Using Equation (4), the total power demand can directly determine the total power of the electric propulsion unit ( $P_{mot}$ ). Jump to step 2.
Using the engine output power (as the decision variable), the generator output power ( $P_{gen}$ ) can be obtained by using Equations (1) and (2). Jump to step 3.
After obtaining $P_{mot}$ and $P_{gen}$ , use Equation (5) to determine the battery output power ( $P_{batt}$ ). Jump to step 4.
Perform Limit 1 and Limit 2 checks on the resulting $P_{batt}$ . If it exceeds the maximum value, fix it to the maximum feasible value and go to step 5, and vice versa go to step 6.
Since $P_{batt}$ has been changed, using Equations (1), (2) and (5), compute the changed $P_{eng}$ and check it for limit 3. If it exceeds the maximum, fix it to the feasible maximum and re-complete step 3. If at this point $P_{batt}$ still does not satisfy the restriction 1 and restriction 2 checks, give a penalty to make the RL algorithm realize that this strategy is undesirable. Jump to step 6.
Perform the restriction 4 check, and if it is not satisfied give a penalty to make the RL algorithm realize that this strategy is undesirable. Jump to step 7.
Taking the $P_{eng}$ at this time with the externally input flight altitude and Mach number as data, the fuel consumption at this time is obtained using the fuel real-time prediction module.
Use $P_{batt}$ in Equation (3) to update the SoC value.

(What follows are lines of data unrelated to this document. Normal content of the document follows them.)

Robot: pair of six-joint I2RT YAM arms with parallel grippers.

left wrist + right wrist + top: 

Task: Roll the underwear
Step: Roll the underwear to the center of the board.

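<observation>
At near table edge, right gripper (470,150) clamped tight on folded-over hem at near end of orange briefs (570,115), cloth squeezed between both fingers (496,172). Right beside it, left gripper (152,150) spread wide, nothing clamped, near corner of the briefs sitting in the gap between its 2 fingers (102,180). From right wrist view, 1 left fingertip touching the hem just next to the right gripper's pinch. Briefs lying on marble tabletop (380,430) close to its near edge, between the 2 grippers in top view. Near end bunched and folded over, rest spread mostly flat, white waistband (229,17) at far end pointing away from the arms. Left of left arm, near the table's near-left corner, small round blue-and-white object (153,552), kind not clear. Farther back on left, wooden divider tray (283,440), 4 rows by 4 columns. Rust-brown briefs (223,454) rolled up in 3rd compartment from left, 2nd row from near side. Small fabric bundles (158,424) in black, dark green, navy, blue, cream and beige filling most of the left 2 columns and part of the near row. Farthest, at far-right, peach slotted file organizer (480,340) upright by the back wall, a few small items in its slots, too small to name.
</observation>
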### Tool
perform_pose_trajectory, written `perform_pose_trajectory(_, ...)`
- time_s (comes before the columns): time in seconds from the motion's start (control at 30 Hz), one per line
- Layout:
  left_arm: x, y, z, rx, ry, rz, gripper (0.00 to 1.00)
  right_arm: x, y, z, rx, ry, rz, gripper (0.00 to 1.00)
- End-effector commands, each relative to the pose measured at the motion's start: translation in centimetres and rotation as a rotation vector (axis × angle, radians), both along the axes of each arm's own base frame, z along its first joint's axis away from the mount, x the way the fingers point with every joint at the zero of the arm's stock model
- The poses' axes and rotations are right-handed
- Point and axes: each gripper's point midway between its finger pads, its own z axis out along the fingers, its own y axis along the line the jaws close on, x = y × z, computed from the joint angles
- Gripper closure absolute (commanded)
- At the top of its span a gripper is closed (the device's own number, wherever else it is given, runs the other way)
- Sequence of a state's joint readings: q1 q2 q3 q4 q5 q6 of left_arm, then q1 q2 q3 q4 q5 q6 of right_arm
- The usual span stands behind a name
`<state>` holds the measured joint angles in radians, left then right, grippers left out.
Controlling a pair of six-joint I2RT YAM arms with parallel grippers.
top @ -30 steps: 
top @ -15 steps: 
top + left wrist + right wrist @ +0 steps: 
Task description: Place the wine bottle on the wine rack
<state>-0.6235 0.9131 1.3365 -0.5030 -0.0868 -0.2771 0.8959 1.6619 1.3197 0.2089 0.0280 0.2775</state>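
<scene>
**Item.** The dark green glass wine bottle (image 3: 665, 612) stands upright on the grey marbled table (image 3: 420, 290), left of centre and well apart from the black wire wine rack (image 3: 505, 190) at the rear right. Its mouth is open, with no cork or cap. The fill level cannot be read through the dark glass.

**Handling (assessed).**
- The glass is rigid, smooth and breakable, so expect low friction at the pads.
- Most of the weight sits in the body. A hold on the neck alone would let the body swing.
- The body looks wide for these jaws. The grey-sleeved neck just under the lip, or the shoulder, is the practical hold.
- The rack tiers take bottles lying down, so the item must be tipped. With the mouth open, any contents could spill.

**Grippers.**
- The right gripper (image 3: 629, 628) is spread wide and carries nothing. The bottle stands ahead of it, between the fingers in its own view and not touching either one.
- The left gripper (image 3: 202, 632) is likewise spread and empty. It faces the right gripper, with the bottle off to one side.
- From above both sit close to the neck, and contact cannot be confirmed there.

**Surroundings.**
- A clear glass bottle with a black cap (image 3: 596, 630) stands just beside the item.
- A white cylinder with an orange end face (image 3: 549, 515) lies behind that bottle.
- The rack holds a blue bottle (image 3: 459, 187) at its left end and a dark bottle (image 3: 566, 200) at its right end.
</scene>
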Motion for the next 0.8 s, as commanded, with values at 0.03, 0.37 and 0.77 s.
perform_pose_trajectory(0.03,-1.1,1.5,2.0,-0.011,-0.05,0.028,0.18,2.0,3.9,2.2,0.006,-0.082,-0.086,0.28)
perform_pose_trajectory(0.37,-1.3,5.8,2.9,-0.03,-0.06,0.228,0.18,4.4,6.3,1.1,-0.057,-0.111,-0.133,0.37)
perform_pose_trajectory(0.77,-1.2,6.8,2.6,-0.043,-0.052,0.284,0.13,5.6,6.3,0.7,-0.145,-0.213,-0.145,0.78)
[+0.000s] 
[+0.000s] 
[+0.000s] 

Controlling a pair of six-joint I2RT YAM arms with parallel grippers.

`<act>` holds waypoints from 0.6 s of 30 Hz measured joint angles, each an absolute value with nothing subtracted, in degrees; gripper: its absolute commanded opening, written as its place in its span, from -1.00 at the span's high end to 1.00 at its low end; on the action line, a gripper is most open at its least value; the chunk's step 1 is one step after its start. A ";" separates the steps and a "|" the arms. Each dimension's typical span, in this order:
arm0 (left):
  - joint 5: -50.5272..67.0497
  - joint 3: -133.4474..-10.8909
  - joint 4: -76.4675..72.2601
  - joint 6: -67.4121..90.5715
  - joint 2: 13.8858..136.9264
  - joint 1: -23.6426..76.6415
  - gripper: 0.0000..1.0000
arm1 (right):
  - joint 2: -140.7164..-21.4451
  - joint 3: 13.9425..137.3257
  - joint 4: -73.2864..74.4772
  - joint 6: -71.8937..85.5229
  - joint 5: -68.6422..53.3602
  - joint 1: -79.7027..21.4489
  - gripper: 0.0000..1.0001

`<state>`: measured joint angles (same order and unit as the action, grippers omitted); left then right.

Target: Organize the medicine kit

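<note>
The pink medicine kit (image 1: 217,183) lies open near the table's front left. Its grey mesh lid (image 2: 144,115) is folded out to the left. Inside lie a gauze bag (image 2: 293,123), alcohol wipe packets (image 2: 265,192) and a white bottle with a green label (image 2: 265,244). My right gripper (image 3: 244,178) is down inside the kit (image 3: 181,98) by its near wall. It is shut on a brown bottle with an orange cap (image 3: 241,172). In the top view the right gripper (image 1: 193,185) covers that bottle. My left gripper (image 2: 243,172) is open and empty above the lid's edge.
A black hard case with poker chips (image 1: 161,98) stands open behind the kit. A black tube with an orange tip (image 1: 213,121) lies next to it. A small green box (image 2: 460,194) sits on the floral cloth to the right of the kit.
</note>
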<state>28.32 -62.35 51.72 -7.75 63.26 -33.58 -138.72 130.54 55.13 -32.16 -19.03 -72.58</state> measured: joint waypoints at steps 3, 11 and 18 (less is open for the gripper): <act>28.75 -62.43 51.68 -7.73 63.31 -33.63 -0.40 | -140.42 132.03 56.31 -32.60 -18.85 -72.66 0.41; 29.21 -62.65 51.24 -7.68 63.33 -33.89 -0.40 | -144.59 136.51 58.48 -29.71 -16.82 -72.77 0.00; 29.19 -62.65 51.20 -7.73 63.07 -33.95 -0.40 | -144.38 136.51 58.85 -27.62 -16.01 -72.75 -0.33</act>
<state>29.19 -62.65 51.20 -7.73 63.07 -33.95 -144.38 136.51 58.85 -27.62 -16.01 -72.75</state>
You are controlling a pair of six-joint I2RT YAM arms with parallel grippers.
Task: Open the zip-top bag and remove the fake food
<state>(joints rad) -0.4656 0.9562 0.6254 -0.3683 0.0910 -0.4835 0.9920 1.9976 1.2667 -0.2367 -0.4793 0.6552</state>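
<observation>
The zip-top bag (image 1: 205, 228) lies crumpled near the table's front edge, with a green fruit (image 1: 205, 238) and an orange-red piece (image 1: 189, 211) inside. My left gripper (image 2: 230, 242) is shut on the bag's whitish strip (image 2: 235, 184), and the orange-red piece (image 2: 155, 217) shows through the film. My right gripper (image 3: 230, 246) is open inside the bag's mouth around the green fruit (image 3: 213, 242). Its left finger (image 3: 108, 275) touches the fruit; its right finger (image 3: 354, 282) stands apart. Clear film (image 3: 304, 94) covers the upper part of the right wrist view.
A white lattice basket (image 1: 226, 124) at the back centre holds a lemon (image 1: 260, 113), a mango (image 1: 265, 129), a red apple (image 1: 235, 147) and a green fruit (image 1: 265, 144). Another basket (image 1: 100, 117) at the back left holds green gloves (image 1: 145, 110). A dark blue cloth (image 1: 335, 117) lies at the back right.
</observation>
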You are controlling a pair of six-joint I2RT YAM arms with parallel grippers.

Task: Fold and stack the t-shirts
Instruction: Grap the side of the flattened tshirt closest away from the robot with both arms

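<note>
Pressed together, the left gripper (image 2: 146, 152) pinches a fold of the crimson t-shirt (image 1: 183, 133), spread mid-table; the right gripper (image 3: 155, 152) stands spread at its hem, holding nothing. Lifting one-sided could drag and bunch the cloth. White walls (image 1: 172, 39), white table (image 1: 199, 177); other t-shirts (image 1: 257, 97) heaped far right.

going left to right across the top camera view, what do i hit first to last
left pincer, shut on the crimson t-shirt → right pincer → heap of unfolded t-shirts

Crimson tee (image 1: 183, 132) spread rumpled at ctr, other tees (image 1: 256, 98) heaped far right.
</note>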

For the energy management system of distributed turbo-electric hybrid propulsion system, the optimal strategy generally takes the optimal value near the boundary conditions, so defining the boundary conditions and constraints clearly becomes one of the necessary conditions to find the model for the more optimal strategy. The essence of reinforcement learning is trial and error, and this study combines the four boundary conditions defined to require that the explored actions stay within the limits of multiple boundary conditions as much as possible, which somewhat reduces the tendency of the actions to explore outside the boundary conditions and avoids most of the irrational strategies. As shown in Figure 6, the actions selected in this paper are tested and restricted by heavy boundary conditions; for those that can be restricted, we put their values on the boundary conditions, and for those that cannot be restricted, we can only give a huge penalty to this unreasonable action.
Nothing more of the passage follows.